5j9 / wikitextparser

A Python library to parse MediaWiki WikiText
GNU General Public License v3.0
285 stars 22 forks source link

Getting IndexError from plain_text of WikiList when parameter replace_templates is callable #130

Closed jstzwj closed 6 months ago

jstzwj commented 6 months ago

I found that the plain_text method of WikiList throws a IndexError if I pass a function as parameter replace_templates. Here is my code and the wikitext:

import json
import wikitextparser
def fn_replace_templates(template: wikitextparser.Template):
    return template.name
def read_json(file_path: str):
    with open(file_path, 'r', encoding="utf-8") as file:
        data = json.load(file)
    return data
if __name__ == "__main__":
    with open("mini.txt", "r", encoding="utf-8") as f:
        content = f.read()
    data = wikitextparser.parse(content)
    sections = data.sections[2].get_sections(include_subsections=False)
    meanings_list = sections[1].get_lists()
    plaintext = meanings_list[0].plain_text(replace_templates=fn_replace_templates)
    print(plaintext)

mini.txt:

"{{also|monð}}
==English==
{{wikipedia}}

===Noun===
{{en-noun|s|month|pl2qual=rare}}

# A [[period]] into which a [[year]] is divided, historically based on the phases of the moon.
#: {{ux|en|July is my favourite '''month'''.}}

It seems to be related to the inconsistency between the span of WikiList and the span of Template.

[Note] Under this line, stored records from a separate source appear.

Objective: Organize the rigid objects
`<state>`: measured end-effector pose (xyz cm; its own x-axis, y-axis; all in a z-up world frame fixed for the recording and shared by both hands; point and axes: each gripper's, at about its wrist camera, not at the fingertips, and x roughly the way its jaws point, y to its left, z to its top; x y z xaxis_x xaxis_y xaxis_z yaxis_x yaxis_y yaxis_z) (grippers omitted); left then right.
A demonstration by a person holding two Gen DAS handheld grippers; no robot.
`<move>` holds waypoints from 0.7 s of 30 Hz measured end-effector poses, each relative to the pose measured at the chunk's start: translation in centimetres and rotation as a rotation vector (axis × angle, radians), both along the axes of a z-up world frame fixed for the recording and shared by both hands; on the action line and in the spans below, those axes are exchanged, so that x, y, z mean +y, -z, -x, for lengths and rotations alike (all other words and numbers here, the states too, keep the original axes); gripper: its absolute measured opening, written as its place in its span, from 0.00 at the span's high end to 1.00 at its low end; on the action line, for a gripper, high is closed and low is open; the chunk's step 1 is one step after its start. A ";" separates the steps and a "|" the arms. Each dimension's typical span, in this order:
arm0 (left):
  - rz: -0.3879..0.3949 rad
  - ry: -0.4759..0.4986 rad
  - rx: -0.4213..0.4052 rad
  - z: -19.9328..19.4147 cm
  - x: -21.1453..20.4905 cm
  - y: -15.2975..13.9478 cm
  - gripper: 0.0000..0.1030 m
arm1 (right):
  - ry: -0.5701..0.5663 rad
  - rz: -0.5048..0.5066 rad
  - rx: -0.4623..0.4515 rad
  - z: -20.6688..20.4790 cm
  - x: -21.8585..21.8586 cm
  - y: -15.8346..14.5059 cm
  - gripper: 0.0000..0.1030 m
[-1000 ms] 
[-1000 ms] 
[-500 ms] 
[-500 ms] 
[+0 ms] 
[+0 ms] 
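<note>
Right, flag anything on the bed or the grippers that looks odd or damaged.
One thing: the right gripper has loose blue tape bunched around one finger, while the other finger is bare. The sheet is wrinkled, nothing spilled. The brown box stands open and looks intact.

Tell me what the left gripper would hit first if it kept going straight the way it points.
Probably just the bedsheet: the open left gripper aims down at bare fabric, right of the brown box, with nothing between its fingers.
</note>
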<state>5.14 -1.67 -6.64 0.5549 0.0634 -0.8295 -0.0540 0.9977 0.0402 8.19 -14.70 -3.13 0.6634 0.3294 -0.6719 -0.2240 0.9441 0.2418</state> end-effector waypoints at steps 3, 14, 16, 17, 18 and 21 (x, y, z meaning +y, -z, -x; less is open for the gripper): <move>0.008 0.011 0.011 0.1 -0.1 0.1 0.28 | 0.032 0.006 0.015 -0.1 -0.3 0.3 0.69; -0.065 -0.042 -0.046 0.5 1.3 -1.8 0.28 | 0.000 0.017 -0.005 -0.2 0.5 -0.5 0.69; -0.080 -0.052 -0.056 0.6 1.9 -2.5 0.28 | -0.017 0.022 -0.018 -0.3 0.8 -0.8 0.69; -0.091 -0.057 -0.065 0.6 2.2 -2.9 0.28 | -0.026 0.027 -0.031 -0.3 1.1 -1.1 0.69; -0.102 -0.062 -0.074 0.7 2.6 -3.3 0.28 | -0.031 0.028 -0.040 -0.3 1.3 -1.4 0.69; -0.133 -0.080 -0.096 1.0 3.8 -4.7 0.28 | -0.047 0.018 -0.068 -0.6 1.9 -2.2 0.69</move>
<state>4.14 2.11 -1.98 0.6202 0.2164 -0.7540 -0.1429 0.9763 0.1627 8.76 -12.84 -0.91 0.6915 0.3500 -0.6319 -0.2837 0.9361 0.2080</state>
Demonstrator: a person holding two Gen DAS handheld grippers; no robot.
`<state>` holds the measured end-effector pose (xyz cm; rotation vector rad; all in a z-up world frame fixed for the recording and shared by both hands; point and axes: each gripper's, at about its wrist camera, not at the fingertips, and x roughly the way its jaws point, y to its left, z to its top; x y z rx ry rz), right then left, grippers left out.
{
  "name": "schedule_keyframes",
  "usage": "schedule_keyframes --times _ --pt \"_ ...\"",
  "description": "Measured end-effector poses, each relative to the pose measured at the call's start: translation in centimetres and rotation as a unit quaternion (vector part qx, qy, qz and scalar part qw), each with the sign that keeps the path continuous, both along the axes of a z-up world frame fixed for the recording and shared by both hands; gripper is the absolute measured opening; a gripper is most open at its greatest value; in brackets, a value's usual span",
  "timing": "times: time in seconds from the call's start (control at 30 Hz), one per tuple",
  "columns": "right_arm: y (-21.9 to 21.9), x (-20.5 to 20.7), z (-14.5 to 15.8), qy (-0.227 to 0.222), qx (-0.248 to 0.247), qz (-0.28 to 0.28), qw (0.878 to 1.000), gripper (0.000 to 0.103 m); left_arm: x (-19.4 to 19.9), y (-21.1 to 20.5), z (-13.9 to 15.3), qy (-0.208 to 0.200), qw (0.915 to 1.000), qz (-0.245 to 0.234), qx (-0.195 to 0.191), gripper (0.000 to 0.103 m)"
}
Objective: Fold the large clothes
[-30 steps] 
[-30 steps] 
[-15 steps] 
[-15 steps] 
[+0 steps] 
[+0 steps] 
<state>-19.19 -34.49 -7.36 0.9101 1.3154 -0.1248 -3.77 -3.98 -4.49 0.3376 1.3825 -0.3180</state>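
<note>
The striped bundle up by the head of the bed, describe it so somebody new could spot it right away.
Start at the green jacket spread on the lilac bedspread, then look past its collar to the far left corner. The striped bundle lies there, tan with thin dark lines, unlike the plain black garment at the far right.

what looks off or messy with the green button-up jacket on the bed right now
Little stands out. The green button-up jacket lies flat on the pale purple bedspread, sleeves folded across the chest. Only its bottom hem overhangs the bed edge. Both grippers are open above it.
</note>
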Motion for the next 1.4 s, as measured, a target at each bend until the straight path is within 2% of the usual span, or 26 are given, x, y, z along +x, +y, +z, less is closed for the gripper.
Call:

I found that the lst is counted from the start postion of WikiList, while the template is counted from the beginning of the entire text. If I subtract the offset of the WikiList start position from the start and end fields of the template span, it should work correctly. However, I'm not sure how to fix this in a more elegant way.

5j9 commented 6 months ago

Fix was released as v0.55.10.